プレスリリース要約
ストックマークは、新たなブランドプロミス「シゴトを楽しくするAI」を策定しました。AI導入によってかえって業務が形骸化する「AI疲れ」が広がる中、同社は業務プロセス自体をAI前提で再設計する「AI BPR」を提唱。効率化の先にある「人が夢中になれる価値創造」の実現を目指す同社の姿勢に注目が集まっています。
国産生成AIの独自開発を手掛けるストックマークは、2026年5月18日、新ブランドプロミスとして「シゴトを楽しくするAI」を策定したと発表しました。多くのビジネス現場において、AIが生成した低品質な成果物の確認作業に追われる「AI疲れ」や「ワークスロップ」といった課題が生じています。同社は創業10年の実績に基づき、単なる既存業務へのAIの追加ではなく、人がフロー状態(没頭)に入れるような仕事の再設計を約束として掲げました。このアプローチにより、AI導入による業務効率化のその先にある、本質的な価値創造を支援していく構えです。
同社は、製造業向けAIエージェント「Aconnect」や、社内データを構造化して資産化する「SAT」を提供しています。今回の発表に伴い、業務プロセス自体をAI前提で再構築する「AI BPR(AI-driven Business Process Re-engineering)」を提唱。
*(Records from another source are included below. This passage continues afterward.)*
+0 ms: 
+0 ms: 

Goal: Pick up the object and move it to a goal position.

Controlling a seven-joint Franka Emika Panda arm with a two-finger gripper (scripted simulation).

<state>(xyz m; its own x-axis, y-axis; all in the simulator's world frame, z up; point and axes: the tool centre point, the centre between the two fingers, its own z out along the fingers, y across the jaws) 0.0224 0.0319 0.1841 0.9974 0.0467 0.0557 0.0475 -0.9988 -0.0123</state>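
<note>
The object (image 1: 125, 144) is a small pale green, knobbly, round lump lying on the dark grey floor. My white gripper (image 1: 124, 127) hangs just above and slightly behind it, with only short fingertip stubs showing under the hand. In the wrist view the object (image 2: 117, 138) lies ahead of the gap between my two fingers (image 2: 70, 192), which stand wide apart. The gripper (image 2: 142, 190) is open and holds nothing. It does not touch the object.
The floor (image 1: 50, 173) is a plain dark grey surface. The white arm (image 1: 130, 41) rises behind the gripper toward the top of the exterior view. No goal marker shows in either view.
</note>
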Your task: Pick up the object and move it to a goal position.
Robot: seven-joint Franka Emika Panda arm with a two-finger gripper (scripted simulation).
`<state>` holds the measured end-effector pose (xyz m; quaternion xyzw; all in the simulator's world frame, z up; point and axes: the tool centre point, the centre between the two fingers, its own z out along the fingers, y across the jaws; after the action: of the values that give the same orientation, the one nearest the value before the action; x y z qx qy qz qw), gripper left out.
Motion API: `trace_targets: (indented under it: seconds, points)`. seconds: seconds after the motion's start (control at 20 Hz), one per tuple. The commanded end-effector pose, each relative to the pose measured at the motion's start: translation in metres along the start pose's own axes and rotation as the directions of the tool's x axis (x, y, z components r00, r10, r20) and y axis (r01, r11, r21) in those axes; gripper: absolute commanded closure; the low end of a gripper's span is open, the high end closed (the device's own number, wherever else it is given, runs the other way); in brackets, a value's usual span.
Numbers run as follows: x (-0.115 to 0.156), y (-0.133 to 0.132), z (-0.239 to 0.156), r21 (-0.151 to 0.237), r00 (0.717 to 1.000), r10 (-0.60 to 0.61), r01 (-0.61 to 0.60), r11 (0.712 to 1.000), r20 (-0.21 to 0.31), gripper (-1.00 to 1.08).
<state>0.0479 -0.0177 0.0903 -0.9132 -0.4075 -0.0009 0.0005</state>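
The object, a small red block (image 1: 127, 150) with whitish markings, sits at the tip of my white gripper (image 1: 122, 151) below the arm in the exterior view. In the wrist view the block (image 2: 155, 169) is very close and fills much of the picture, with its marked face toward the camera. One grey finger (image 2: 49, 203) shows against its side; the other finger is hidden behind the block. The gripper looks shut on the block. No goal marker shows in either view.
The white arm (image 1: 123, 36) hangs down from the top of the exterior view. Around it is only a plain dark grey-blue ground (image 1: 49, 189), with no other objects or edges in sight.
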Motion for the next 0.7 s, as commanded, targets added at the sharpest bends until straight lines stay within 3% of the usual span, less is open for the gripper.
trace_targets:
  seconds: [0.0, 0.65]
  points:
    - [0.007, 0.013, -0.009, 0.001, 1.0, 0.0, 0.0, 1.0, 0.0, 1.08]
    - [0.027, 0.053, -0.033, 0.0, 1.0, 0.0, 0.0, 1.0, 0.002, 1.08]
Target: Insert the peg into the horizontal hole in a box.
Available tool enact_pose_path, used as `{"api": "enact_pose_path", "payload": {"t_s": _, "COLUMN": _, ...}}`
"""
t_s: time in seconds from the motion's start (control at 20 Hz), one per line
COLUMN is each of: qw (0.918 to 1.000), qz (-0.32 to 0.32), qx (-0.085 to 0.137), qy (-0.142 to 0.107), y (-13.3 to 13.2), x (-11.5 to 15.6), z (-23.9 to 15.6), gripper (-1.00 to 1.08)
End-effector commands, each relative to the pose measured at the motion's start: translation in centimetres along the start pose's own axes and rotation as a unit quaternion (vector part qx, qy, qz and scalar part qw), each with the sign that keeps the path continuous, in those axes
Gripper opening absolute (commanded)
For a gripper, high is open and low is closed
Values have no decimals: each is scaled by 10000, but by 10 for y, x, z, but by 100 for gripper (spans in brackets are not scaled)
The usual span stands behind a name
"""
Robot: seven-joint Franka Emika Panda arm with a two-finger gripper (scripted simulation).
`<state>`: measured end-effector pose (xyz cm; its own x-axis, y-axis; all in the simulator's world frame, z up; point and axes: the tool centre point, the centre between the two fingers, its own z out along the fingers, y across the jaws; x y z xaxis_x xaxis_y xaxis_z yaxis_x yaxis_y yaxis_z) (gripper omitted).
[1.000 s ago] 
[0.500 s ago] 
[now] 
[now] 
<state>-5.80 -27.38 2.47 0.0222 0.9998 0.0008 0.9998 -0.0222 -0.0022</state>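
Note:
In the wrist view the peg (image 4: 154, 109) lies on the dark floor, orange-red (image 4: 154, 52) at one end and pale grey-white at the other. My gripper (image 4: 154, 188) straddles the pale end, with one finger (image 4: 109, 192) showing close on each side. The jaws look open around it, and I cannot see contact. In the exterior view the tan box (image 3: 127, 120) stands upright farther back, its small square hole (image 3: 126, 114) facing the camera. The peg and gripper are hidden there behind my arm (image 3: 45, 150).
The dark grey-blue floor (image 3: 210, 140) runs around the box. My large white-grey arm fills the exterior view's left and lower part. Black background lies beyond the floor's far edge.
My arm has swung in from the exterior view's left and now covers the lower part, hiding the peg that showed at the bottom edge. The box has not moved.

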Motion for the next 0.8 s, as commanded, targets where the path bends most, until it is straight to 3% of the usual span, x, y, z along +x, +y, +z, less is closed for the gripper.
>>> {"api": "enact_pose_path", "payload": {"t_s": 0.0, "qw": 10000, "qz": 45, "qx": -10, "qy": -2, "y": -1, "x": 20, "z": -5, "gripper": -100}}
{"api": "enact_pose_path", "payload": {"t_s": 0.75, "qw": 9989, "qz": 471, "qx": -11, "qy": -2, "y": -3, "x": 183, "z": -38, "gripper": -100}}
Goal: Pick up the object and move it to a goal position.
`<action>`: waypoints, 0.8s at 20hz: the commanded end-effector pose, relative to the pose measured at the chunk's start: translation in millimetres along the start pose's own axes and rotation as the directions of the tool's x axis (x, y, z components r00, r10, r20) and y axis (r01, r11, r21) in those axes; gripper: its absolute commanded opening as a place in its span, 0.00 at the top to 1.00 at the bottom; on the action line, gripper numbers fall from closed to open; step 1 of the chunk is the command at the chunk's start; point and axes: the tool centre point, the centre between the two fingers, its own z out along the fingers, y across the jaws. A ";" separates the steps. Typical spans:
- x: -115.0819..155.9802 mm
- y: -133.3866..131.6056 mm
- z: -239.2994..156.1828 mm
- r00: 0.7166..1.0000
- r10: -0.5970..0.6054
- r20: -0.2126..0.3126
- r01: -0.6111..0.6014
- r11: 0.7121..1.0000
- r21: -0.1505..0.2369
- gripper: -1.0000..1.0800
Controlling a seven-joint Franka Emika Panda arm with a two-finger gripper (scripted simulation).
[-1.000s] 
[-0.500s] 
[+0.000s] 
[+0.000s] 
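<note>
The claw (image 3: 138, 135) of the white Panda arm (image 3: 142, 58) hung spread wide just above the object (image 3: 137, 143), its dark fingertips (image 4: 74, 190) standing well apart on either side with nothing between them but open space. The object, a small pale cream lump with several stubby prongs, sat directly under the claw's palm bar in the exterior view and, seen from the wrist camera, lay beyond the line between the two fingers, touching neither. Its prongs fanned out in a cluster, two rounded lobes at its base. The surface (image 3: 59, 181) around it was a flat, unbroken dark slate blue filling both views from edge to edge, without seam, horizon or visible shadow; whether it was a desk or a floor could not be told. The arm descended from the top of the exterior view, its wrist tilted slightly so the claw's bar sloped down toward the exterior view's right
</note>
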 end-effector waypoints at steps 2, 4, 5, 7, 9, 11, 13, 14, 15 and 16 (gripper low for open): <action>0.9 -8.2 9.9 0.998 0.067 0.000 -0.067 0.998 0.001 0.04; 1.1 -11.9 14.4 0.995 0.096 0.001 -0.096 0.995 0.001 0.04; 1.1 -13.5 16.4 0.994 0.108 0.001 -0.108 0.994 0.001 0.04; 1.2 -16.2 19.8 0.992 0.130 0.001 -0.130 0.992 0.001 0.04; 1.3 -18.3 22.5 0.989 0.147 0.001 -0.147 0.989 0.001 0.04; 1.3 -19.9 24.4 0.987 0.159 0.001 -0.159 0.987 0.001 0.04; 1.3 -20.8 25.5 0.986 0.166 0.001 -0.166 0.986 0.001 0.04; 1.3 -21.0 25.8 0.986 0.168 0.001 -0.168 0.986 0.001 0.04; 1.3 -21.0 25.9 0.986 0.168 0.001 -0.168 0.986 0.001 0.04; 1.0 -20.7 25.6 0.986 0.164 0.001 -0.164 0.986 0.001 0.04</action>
さらに、組織に「没頭」を生み出すための5つの行動原理「AI Code」として、安心(Governance)、効率(Optimize)、拡張(Externalization)、革新(Innovation)、共創(Co-creation)を定義しました。これらを循環させることで、個人や部門の壁を越えた「知の循環基盤」の構築を目指します。


Journalポイント
実はこれ、AIをツールとして追加するのではなく、業務プロセスそのものを根底から変革するアプローチなんです。
え、そうなんですか? 単に便利なツールを導入するだけではなく、業務プロセス自体を変えてしまうってどういうことですか?
多くの企業では、既存の仕事の流れに無理やりAIを組み込んでいるため、人間のチェック作業が増えるという課題があります。そこで、最初からAIが働くことを前提に業務を設計し直す、「AI BPR」という考え方が生まれました。
でも、それって昔からよく聞く業務改善の手法である、いわゆる「BPR」と一体何が違うんですか?
BPRというのはビジネスプロセス・リエンジニアリング、つまり業務改革のことです。従来のBPRが主に無駄の削減を目指したのに対し、「AI BPR」はAIの処理能力を前提とし、人間をルーティンから解放して創造的な仕事に特化させる点に違いがあります。
なるほど!じゃあ、人間は空いた時間を使って、もっとクリエイティブな仕事や新しいアイデアの創出に集中できるってことですか?
その通りです。ストックマークでは、これを安心や効率、共創など5つのサイクルで回すことで、社員が時間を忘れて仕事に没頭できる「フロー状態」を組織全体に作り出そうとしています。
他の会社も似たようなこと、つまりAIを前提とした新しい組織づくりや業務の変革を進めているんですか?
実は今、業界全体が「AIを使う段階」から「AIと共創する段階」へとシフトし始めています。単なるツールの導入にとどまらず、AIを組織の一員として捉え直す動きが、先進的な企業の間で急速に広がっているんですよ。
なるほど、AIが入ることで仕事がもっと面白くなる未来が見えてきました。勉強になりました!